Dopamine and acetylcholine have profound modulatory effects in the primate neostriatum. The receptors mediating these effects are important targets for drug therapies, as dysfunction of these transmitter systems is central to the pathogenesis of Parkinson's disease and other movement disorders. Recently, a large and diverse group of genetically distinct receptor subtypes have been identified. Although their distributions and functions are largely unknown, D1 and D2 (dopamine) and m1, m2 and m4 (muscarinic acetylcholine) are the major receptor subtypes present in the putamen. We have recently developed immunological methods for localization of these dopamine and muscarinic acetylcholine receptors using antibodies to be subtype-specific by immunoblotting and immunoprecipitation of the cloned and native receptors. Preliminary immunocytochemical findings in rat, monkey, and human brain support our hypothesis that individual motor putamen. The first goal of these studies is to delineate the regional and cellular distributions D1, D2, m1, m2, and m4 receptors in monkey and human putamen by light microscopy, and their precise subcellular (e.g., pre- and postsynaptic) distributions in monkeys putamen by electron microscopy. In addition, D1 will be co- localized with the other receptors to determine if the subtypes are expressed in the same, overlapping, or segregated populations of neurons in putamen. The second goal is to determine the relationships of these receptors to putamenal neurons projecting to GPe and GPi, using combined retrograde tracing techniques and receptor immunocytochemistry. These studies will provide direct morphological evidence to support or refute models of receptor subtype segregation between parallel striatal output pathways. The third goal is to determine the synaptic relationships of the receptors wit identified putamental afferent. Afferent from primary and supplementary motor cortices, motor thalamus (centromedian nucleus), substantia nigra, and the midbrain tegmental extrapyramidal area will be identified by anterograde tracing at light and electron microscopic levels. The results will advance our understanding of the molecular pharmacology and synaptic organization of the primate basal ganglia, and will aid in the rational development of more specific and effective drugs, aimed at these molecular targets, for the treatment of Parkinson's disease and other disorders of the basal ganglia.

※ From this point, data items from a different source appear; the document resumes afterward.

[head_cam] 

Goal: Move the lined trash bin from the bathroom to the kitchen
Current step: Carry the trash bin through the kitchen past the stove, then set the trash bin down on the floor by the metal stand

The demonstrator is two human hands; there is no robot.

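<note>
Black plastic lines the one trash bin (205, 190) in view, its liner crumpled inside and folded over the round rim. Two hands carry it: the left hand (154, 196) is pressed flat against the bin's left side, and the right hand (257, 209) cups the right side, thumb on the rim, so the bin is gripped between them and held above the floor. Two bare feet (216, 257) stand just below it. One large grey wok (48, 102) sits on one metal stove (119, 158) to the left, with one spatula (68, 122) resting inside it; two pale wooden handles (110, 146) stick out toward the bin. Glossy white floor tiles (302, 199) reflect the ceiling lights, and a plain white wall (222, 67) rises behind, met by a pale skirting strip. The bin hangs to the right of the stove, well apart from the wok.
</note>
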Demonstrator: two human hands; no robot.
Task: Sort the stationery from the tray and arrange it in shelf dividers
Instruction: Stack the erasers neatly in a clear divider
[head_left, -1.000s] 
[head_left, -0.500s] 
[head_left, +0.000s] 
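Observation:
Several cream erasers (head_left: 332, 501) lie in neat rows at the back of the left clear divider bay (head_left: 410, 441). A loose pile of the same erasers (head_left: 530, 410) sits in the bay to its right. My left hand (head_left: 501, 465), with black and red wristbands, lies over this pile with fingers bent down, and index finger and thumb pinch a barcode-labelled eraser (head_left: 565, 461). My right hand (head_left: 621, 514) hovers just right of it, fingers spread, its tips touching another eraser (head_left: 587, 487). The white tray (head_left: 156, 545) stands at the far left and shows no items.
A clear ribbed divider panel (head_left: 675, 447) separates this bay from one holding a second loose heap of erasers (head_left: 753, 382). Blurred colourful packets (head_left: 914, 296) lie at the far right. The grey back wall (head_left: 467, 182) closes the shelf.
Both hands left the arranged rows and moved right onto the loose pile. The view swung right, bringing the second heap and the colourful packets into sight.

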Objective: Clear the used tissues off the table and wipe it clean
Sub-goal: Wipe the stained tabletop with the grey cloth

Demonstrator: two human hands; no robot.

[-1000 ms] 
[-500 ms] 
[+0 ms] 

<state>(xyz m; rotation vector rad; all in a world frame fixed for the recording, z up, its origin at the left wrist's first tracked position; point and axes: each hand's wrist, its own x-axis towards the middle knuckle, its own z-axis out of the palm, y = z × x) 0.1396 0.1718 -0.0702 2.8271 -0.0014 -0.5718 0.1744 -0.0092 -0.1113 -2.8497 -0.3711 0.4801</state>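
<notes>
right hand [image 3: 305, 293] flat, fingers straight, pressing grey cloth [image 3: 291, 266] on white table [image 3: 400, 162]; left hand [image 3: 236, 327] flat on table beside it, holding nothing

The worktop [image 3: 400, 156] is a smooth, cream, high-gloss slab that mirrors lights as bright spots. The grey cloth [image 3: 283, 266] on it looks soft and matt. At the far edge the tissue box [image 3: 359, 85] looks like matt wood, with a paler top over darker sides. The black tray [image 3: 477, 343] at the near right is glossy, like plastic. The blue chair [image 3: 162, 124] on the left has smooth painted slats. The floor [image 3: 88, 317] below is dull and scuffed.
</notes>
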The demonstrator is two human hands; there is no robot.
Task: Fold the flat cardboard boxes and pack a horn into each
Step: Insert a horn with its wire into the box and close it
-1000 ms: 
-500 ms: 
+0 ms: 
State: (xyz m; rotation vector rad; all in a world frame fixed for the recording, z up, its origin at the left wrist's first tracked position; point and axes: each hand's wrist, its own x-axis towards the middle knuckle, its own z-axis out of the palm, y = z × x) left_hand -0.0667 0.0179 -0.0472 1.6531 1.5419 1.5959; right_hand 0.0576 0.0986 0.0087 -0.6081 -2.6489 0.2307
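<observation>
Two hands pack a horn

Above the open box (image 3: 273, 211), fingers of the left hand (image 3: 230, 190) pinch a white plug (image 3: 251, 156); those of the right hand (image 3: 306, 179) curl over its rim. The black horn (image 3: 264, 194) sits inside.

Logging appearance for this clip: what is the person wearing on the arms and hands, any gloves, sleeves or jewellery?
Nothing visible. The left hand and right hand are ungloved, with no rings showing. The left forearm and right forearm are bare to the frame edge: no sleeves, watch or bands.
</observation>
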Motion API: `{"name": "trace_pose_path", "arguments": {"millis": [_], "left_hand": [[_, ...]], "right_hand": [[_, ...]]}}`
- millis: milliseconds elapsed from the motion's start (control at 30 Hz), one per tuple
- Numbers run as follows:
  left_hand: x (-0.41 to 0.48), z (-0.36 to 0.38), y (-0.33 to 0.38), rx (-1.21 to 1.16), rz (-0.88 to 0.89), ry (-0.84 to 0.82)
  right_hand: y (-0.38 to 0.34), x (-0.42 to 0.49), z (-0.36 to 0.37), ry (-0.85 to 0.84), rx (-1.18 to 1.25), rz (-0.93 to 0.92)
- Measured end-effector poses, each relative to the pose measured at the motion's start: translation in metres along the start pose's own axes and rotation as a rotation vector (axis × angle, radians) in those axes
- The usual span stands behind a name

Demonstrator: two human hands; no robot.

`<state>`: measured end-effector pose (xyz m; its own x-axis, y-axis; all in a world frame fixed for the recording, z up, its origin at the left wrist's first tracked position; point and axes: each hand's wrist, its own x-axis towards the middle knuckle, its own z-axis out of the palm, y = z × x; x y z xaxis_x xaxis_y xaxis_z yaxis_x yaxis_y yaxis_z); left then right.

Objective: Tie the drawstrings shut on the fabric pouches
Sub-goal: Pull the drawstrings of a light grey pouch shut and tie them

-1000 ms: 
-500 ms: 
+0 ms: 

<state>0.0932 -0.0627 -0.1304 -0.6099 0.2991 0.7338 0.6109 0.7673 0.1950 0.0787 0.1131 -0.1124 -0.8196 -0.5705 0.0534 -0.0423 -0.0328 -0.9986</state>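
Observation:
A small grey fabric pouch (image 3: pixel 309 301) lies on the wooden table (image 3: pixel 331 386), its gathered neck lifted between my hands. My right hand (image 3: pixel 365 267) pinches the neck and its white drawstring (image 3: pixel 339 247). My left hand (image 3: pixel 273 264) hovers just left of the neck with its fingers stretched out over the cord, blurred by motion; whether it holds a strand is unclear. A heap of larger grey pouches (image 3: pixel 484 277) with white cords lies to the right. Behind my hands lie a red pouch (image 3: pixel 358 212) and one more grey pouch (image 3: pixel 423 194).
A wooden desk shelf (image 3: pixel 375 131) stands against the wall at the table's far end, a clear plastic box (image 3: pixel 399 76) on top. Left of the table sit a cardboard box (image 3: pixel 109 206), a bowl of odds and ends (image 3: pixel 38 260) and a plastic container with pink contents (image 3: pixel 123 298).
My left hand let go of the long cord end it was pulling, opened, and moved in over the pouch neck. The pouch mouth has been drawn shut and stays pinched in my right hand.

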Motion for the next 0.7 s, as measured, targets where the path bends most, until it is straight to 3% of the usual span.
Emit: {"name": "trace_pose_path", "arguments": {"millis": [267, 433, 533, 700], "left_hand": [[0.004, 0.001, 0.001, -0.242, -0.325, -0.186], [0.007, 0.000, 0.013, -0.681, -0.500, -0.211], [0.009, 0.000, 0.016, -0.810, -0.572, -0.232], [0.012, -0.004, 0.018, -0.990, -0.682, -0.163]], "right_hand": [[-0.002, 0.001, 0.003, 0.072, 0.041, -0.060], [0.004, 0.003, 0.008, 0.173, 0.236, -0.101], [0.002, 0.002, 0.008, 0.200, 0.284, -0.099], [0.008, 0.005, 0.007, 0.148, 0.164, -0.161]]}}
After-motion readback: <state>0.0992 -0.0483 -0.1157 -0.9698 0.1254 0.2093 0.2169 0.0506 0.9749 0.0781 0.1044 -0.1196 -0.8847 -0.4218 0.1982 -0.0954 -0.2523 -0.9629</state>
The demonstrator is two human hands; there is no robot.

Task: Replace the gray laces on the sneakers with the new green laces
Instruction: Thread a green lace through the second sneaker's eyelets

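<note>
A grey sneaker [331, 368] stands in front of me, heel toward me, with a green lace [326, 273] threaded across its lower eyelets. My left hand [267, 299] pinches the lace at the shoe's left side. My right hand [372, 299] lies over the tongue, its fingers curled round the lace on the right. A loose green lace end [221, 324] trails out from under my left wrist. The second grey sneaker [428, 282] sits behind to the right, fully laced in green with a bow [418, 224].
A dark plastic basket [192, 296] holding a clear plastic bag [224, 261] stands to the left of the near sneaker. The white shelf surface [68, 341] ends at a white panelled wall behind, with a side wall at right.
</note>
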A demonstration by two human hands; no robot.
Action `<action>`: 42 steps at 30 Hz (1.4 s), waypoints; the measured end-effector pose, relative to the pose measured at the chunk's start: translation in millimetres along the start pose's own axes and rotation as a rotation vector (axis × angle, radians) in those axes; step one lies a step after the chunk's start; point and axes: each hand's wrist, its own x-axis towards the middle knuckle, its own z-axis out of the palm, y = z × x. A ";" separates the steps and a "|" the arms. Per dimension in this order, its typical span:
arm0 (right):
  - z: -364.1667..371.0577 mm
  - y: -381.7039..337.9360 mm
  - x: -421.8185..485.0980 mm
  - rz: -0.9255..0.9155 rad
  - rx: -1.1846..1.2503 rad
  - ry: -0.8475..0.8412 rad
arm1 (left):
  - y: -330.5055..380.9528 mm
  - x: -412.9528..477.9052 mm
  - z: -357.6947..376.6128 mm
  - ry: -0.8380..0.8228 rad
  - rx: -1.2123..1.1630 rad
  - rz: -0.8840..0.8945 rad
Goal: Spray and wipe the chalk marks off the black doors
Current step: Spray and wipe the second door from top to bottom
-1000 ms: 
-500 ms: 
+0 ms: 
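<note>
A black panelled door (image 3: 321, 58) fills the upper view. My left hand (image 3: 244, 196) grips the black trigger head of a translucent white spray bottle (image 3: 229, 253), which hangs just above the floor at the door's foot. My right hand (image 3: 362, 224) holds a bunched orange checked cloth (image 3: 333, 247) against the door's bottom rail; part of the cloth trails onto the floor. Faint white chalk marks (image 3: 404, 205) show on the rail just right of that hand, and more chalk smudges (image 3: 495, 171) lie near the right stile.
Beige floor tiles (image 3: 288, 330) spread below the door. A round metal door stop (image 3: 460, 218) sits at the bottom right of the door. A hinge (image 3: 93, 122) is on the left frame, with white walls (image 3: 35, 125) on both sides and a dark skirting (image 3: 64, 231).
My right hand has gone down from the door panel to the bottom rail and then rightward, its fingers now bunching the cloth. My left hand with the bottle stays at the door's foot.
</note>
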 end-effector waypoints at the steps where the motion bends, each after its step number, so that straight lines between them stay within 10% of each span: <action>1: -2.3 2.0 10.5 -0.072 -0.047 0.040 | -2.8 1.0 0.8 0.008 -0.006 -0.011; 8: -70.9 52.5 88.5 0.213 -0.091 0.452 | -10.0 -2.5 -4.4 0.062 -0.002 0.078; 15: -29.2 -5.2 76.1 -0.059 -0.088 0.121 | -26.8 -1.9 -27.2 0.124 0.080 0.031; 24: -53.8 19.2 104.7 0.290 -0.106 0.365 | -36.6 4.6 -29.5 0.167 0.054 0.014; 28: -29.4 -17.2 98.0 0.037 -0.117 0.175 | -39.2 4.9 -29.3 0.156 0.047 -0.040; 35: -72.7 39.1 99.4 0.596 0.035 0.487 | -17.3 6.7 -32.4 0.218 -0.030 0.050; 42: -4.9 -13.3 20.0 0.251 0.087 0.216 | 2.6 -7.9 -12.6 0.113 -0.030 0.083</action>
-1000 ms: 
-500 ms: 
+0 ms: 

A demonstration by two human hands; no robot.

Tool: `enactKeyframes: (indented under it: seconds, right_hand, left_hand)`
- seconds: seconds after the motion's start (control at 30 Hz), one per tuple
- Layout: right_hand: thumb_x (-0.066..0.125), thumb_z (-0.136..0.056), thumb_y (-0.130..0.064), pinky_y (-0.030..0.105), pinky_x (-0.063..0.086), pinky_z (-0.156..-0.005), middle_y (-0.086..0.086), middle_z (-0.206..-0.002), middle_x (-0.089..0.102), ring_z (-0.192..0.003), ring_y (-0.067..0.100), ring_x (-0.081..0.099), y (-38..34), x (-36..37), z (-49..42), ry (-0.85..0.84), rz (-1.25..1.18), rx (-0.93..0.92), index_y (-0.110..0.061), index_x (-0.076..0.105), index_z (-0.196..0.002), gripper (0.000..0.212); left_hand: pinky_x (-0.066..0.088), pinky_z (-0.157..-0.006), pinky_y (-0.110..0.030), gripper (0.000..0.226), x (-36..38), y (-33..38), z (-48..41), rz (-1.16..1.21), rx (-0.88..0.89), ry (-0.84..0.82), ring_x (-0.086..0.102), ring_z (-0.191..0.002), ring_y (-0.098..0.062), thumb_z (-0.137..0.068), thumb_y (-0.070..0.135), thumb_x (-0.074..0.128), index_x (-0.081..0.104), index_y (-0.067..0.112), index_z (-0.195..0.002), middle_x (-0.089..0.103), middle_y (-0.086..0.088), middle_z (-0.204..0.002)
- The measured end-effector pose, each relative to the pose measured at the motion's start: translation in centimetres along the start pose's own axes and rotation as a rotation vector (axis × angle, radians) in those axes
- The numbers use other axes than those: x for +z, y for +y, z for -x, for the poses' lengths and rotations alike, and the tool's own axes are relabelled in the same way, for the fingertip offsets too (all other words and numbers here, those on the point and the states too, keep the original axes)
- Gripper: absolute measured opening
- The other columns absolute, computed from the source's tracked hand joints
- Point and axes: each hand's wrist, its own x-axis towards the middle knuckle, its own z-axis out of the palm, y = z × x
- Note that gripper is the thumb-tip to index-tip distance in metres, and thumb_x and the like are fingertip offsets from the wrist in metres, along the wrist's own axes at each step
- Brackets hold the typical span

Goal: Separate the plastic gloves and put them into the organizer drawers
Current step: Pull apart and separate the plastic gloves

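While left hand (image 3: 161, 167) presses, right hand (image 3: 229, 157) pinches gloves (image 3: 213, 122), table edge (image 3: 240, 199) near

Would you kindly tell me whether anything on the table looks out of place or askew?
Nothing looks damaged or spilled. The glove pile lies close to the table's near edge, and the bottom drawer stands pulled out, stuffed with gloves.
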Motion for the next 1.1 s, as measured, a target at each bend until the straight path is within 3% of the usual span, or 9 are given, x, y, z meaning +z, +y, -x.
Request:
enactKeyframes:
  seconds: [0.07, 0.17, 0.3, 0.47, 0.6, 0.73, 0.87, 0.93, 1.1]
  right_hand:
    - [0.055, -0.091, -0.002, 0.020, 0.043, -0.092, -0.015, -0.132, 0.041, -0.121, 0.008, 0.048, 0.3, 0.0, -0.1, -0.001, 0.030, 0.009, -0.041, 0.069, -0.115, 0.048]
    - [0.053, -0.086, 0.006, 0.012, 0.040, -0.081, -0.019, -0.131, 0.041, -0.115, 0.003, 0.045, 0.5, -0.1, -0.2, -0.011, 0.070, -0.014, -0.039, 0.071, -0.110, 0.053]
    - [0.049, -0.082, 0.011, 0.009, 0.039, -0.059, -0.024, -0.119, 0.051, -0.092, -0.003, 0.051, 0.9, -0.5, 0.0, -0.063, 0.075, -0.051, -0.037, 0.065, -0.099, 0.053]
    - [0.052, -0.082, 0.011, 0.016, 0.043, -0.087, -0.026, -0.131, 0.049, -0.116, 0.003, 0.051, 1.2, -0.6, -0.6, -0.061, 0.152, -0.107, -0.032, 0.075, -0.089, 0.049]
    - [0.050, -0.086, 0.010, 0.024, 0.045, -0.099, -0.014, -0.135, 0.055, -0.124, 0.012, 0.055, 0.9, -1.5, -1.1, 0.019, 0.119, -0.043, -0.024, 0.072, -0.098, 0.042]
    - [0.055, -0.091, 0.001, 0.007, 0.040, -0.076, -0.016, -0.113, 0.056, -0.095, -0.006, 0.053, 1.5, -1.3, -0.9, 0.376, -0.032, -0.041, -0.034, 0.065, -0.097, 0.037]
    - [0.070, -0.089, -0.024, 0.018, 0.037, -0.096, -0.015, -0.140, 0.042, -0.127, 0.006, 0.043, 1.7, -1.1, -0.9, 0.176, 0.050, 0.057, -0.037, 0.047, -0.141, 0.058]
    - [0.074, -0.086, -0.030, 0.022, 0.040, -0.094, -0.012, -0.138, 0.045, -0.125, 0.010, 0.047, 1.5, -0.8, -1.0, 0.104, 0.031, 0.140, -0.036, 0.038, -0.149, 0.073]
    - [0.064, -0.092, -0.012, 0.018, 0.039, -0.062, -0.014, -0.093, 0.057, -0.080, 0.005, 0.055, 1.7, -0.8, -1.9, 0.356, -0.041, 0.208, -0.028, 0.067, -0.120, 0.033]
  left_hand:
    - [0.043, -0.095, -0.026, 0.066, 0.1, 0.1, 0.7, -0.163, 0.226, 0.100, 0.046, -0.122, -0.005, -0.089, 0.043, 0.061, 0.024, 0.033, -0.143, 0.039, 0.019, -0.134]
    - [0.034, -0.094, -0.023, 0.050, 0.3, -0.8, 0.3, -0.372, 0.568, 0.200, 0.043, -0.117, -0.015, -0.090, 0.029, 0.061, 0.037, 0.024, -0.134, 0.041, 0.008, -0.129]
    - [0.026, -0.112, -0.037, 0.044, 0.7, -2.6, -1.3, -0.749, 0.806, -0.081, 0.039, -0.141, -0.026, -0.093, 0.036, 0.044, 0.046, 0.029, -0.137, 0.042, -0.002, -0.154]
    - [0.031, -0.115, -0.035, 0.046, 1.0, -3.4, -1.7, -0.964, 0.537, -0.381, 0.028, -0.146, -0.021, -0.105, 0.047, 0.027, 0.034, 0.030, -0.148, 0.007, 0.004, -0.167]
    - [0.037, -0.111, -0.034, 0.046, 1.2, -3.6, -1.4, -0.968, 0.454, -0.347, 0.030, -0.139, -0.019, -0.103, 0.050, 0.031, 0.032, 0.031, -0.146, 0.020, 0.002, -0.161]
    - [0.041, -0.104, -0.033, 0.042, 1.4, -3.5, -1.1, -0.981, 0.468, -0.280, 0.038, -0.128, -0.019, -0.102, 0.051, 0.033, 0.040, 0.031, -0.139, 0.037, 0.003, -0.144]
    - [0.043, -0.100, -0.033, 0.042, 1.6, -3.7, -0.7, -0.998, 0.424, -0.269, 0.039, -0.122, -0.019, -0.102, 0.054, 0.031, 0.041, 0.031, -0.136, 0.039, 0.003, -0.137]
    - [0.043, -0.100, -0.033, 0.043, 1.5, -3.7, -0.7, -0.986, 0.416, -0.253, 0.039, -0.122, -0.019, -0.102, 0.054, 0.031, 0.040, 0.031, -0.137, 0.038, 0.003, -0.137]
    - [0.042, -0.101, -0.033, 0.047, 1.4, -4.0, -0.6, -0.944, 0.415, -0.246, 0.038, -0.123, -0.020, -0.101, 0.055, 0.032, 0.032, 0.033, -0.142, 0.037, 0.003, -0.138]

多巴胺和乙酰胆碱具有深远的调节作用 灵长类新纹状体。 介导这些效应的受体很重要 药物治疗的目标，因为这些递质系统的功能障碍 是帕金森病和其他运动发病机制的核心 失调。 最近，一大群具有不同基因的多样化群体 受体亚型已被鉴定。 尽管他们的分布和 功能很大程度上未知，D1 和 D2（多巴胺）以及 m1、m2 和 m4 （毒蕈碱乙酰胆碱）是存在于体内的主要受体亚型 壳门。 我们最近开发了免疫学方法 这些多巴胺和毒蕈碱乙酰胆碱受体的定位 通过免疫印迹使用抗体进行亚型特异性 克隆和天然受体的免疫沉淀。 初步的 大鼠、猴子和人脑的免疫细胞化学研究结果支持了我们的观点 假设个体运动壳核。 这些的第一个目标 研究的目的是描绘区域和细胞分布 D1、D2、 通过光学显微镜观察猴子和人类壳核中的 m1、m2 和 m4 受体， 及其精确的亚细胞（例如突触前和突触后）分布 通过电子显微镜观察猴子壳核。 此外，D1将共同 与其他受体一起定位以确定亚型是否是 在相同、重叠或分离的神经元群体中表达 在壳门。 第二个目标是确定这些之间的关系 壳核神经元的受体投射到 GPe 和 GPi，使用组合 逆行示踪技术和受体免疫细胞化学。 这些 研究将提供直接的形态学证据来支持或反驳 平行纹状体输出之间的受体亚型分离模型 途径。 第三个目标是确定突触关系 受体机智地识别壳膜传入。 从初级传入 和辅助运动皮质、运动丘脑（中心正中核）、 黑质和中脑被盖锥体外区 通过光学和电子显微镜顺行追踪识别 水平。 研究结果将增进我们对分子的理解 灵长类基底神经节的药理学和突触组织，以及 将有助于合理制定更具体、更有效的 针对这些分子靶点的药物，用于治疗帕金森病 基底神经节疾病和其他疾病。